So, I completely get the need to align content from multiple sources to the same 0.18 gray reference for video, you want the footage from multiple cameras in a take to be tonally indistinguishable (yes, I took a cinematography college course, in 1976 ). But in HDR stacking, it’s that very difference that’s needed to provide the data to express the entire dynamic range of the scene that the single camera couldn’t capture.

I think also, in the proposed workflow, that the 0.18 reference is also critical to the proper performance of the downstream transforms. In OCIO, for color, there appears not to be anchoring to CIE XYZ, and for tone, LUTs appear to need a known starting point. N’est ce pas? BOLB (bear of little brain) here…

anon11264400 · March 25, 2018, 5:39pm

Digital sensors are pretty horrible at dynamic range. At the highest quality end for a still image, 14.5 stops is more or less a sensor ceiling currently. More than likely, we are talking about 12.0-13.0 from typical DSLRs.

Remember that film was far superior at dynamic range, and the more modern Kodak Vision3 retained approximately 16.0 - 17.0 stops of density data if one were to mine it out of the negative properly. Under this thinking, it isn’t unreasonable to need to extend a single DSLR photo to meet a roughly film-like dynamic range.

When we are talking about properly merging photographs under a scene referred model, the above proper scaling applies. The creative output of such, such as the exposure techniques of Ansel Adams etc., would be applied on the scene referred data using scene referred ratios.

If we flub up that ratio component, the manipulations like overs, blurs, etc. all will begin to fall apart.
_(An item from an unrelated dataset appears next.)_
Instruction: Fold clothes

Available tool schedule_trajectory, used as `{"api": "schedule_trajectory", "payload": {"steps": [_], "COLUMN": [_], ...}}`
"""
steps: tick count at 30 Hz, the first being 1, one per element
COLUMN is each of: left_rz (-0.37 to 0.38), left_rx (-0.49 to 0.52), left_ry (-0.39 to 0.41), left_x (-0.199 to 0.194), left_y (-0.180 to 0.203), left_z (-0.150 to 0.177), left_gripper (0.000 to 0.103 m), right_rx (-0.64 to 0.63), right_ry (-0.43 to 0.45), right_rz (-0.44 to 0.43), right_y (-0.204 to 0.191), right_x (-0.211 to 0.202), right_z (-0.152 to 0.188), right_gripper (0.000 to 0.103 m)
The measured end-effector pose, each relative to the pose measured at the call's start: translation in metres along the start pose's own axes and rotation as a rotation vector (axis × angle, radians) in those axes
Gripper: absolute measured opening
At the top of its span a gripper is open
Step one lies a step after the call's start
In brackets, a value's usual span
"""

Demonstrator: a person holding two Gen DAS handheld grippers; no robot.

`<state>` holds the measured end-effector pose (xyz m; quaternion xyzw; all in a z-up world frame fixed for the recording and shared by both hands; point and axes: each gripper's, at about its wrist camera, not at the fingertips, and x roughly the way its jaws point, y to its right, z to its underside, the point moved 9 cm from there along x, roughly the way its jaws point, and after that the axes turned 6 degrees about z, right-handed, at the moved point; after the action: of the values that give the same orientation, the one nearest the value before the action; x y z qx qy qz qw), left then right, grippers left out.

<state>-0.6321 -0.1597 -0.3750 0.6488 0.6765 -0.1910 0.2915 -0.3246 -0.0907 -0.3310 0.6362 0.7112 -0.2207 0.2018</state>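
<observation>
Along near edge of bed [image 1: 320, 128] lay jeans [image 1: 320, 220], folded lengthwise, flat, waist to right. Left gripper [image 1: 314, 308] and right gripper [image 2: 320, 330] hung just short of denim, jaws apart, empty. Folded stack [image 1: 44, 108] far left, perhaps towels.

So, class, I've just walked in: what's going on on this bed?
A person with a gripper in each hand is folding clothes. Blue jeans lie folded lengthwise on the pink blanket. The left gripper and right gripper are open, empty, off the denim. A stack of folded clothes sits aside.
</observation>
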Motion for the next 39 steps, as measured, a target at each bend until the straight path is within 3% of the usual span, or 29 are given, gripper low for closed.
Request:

Even though the output might be strictly creative, we need to do so in a way that holds the roughly radiometric energy ratios in the reference model, as creative as they might be.

Bingo. So does every “raw” viewer, across all software. The 0.18 is simply a terrific anchor point convention, from view transforms all the way down to properly aligning photograph energy ratios.

[1] Sony’s Venice notwithstanding, which claims to have 15+ stops.

age · March 25, 2018, 5:48pm

Uhmmm, I thought in the -2 EV shot middle gray is yet at 0.045 and this could be called camera referred, because in scene-referred middle gray is “always” 0.18.
So the need to apply a digital exposure compensation (+2)to the -2 EV shot…

anon11264400 · March 25, 2018, 6:00pm

The camera, if you properly exposed the bracketed shots individually, would each have similar anchor points relative to the code values in their files. That is, the “properly exposed code value” would represent different radiometric levels despite being encoded to the same code value.

Imagine a photograph with two lamps on two different grey cards on the left and right of the frame, A on the left and B on the right. Lamp B’s lamp is 6 stops hotter on its respective grey card.

Spot metering Lamp A’s grey card, and exposing per the grey card, we could call the resulting encoded value in a linear file CV.A.
Spot metering Lamp B’s grey card, and exposing per the grey card, we could call the resulting encoded value in a linear file CV.B.

The code values here CV.A and CV.B would be equivalent respective to each encoded file, yet relative to the scene energy, they would be representing different values.

If Lamp B’s grey card data in Lamp A’s photograph exceeded the dynamic range of Lamp A’s capture, and we wanted to properly merge the grey card data of Lamp B’s into Lamp A’s capture range we would:

Take the scene referred values from Lamp A’s linearly captured file CV.A and linearly scale them such that CV.A lands at 0.18 in our scene referred reference space.
In another instance, take the scene referred values from Lamp B’s linearly captured file CV.B and linearly scale them such that CV.B lands at 0.18 in our scene referred reference space.
Further linearly scale the resulting values in Lamp B’s capture by 2^6 * CV.B
Replace the blown out grey card on the right in Lamp A’s data with Lamp B’s adjusted values[1].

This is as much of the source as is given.